Plausible Mains Questions: 1. "Payment of wages by cheque has been described as a tool to liberate workers from the clutches of moneylenders. Critically examine the enabling conditions and implementation challenges of this shift in India." (GS-II/III) 2. "Trace the evolution of India's Payment of Wages Act, 1936, from a cash-only mandate to digital payment inclusion. How does the Code on Wages, 2019, consolidate these gains?" (GS-III) 3. "The voluntary nature of cheque-based wage payment may be a nominal protection for workers with low bargaining power.

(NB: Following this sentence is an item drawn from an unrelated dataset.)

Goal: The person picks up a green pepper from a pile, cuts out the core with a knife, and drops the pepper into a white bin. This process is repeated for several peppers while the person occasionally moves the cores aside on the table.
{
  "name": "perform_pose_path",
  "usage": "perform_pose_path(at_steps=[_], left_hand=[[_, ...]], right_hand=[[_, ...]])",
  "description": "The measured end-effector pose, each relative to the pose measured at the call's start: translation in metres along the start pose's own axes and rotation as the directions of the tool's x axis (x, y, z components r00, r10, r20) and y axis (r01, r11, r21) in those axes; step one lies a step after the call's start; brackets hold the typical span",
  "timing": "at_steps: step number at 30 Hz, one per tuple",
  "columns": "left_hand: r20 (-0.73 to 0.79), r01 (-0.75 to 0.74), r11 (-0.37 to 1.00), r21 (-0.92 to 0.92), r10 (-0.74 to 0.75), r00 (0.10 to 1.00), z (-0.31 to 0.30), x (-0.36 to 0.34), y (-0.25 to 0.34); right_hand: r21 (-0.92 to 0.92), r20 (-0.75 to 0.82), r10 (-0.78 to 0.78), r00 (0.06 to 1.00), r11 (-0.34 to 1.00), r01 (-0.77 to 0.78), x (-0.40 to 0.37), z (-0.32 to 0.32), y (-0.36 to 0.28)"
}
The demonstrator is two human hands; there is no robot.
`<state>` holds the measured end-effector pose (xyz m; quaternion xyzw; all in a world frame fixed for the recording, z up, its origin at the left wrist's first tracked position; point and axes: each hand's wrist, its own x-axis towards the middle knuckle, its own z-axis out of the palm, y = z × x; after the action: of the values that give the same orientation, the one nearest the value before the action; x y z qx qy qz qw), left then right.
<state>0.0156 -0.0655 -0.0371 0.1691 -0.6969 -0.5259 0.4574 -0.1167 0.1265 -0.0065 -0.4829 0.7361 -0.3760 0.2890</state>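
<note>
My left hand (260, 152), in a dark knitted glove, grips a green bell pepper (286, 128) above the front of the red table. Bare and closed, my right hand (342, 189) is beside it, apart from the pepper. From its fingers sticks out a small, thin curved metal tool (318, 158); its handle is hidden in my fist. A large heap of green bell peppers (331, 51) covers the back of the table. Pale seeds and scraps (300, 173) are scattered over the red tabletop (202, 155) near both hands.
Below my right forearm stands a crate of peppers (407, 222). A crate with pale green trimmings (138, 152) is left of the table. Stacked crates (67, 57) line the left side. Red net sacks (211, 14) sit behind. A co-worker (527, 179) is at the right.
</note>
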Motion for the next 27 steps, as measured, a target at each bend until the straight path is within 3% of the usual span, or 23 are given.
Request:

Discuss with reference to India's labour legislation." (GS-II/GS-IV — Ethics angle on power asymmetry)


9. Related Topics to Study Next

Topic Connection
Code on Wages, 2019 Consolidates Payment of Wages Act 1936 — the modern legislative successor.
Jan Dhan Yojana (PMJDY) Provided the bank account infrastructure that makes mandatory digital wage payment feasible.
Direct Benefit Transfer (DBT) Same financial-inclusion logic — routing government payments through banking to eliminate middlemen.
Minimum Wages Act, 1948 Sibling labour statute; merged with Payment of Wages Act under Code on Wages, 2019.
Micro-finance and SHGs Parallel mechanism to liberate workers from moneylenders — study alongside informal credit markets.
Plantation Labour Act, 1951 Tea gardens specifically mentioned in the debate — this Act governs plantation worker welfare.
India's Labour Code Consolidation (4 Codes) Broader reform context: Code on Wages, Industrial Relations Code, Social Security Code, Occupational Safety Code.

10. Common Errors / Trap Areas

  1. Wrong year of parent Act: The Payment of Wages Act is 1936, not 1948 (which is the Minimum Wages Act — a common confusion).
  2. Ministry confusion: Implementing ministry is Labour and Employment, not Finance Ministry, even though the subject involves banking and wages.
  3. Voluntarism misread: Original 1970s Bill = voluntary (with employee authorisation); 2017 Amendment removed written-authorisation requirement AND enabled government to mandate cheque/bank payment — the two positions are different and aspirants conflate them.
  4. Code on Wages subsumption: After the Code on Wages, 2019, the Payment of Wages Act 1936 is subsumed — questions may test whether it still independently exists (it does not, once the Code is fully notified).
  5. Rajya Sabha vs. Lok Sabha order: The Amendment Bill passed Rajya Sabha first, then Lok Sabha — reverse of the common assumption that Money Bills or ordinary Bills always originate in Lok Sabha.